Assignment: Exact reproduction required: print each line of the material below.

Data:
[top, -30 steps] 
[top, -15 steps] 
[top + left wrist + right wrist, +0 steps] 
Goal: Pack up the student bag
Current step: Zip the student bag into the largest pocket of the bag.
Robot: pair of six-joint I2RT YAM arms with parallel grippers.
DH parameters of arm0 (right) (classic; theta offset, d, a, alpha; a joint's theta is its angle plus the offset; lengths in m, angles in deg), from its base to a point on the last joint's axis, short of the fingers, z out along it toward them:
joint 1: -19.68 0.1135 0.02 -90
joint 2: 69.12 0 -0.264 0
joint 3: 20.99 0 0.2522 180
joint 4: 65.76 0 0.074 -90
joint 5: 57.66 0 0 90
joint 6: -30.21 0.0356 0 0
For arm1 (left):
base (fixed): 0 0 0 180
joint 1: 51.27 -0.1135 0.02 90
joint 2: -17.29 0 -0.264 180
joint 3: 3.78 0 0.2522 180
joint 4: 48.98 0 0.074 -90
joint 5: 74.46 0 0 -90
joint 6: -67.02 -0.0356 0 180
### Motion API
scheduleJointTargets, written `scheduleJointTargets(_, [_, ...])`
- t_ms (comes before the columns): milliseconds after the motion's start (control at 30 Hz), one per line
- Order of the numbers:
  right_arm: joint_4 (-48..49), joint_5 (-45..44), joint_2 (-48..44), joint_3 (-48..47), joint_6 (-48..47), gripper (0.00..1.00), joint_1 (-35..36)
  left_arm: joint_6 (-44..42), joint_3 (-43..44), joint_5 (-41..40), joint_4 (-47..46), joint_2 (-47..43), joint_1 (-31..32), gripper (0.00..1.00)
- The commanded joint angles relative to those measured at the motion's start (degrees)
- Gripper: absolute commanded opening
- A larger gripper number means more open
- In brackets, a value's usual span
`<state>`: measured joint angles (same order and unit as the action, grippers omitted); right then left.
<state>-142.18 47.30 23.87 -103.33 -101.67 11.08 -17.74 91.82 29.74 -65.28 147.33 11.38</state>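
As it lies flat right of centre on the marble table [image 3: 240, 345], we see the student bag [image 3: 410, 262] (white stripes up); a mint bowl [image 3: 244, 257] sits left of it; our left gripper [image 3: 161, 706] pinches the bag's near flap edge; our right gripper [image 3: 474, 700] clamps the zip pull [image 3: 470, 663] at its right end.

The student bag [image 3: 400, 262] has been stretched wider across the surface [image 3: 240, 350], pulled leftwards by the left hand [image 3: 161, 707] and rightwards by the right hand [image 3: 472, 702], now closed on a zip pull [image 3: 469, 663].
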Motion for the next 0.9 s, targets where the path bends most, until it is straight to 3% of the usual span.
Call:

Exercise response:
[top, -30 steps] 
[top, -15 steps] 
[top + left wrist + right wrist, +0 steps] 
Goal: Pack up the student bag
Current step: Zip the student bag into the largest pocket of the bag.
Robot: pair of six-joint I2RT YAM arms with parallel grippers.
DH parameters of arm0 (right) (classic; theta offset, d, a, alpha; a joint's theta is its angle plus the offset; lengths in m, angles in deg), from its base to a point on the last joint's axis, short of the fingers, z out along it toward them:
joint 1: -19.68 0.1135 0.02 -90
joint 2: 69.12 0 -0.264 0
joint 3: 20.99 0 0.2522 180
joint 4: 65.76 0 0.074 -90
joint 5: 57.66 0 0 90
joint 6: -30.21 0.0356 0 0
For arm1 (left):
base (fixed): 0 0 0 180
joint 1: 51.27 -0.1135 0.02 90
joint 2: -17.29 0 -0.264 180
joint 3: 3.78 0 0.2522 180
joint 4: 48.98 0 0.074 -90
joint 5: 74.46 0 0 -90
joint 6: -67.02 -0.0356 0 180
### Motion API
scheduleJointTargets, written `scheduleJointTargets(_, [_, ...])`
- t_ms (comes before the columns): milliseconds after the motion's start (control at 30 Hz), one per line
- Order of the numbers:
  right_arm: joint_4 (-48..49), joint_5 (-45..44), joint_2 (-48..44), joint_3 (-48..47), joint_6 (-48..47), gripper (0.00..1.00), joint_1 (-35..36)
  left_arm: joint_6 (-44..42), joint_3 (-43..44), joint_5 (-41..40), joint_4 (-47..46), joint_2 (-47..43), joint_1 (-31..32), gripper (0.00..1.00)
- The commanded joint angles relative to those measured at the motion's start (degrees)
- Gripper: absolute commanded opening
- A larger gripper number means more open
- In brackets, a value's usual span
`<state>`: measured joint angles (same order and unit as the action, grippers omitted); right then left.
<state>-142.18 47.30 23.87 -103.33 -101.67 11.08 -17.74 91.82 29.74 -65.28 147.33 11.38</state>
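As it lies flat right of centre on the marble table [image 3: 240, 345], we see the student bag [image 3: 410, 262] (white stripes up); a mint bowl [image 3: 244, 257] sits left of it; our left gripper [image 3: 161, 706] pinches the bag's near flap edge; our right gripper [image 3: 474, 700] clamps the zip pull [image 3: 470, 663] at its right end.

The student bag [image 3: 400, 262] has been stretched wider across the surface [image 3: 240, 350], pulled leftwards by the left hand [image 3: 161, 707] and rightwards by the right hand [image 3: 472, 702], now closed on a zip pull [image 3: 469, 663].
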Motion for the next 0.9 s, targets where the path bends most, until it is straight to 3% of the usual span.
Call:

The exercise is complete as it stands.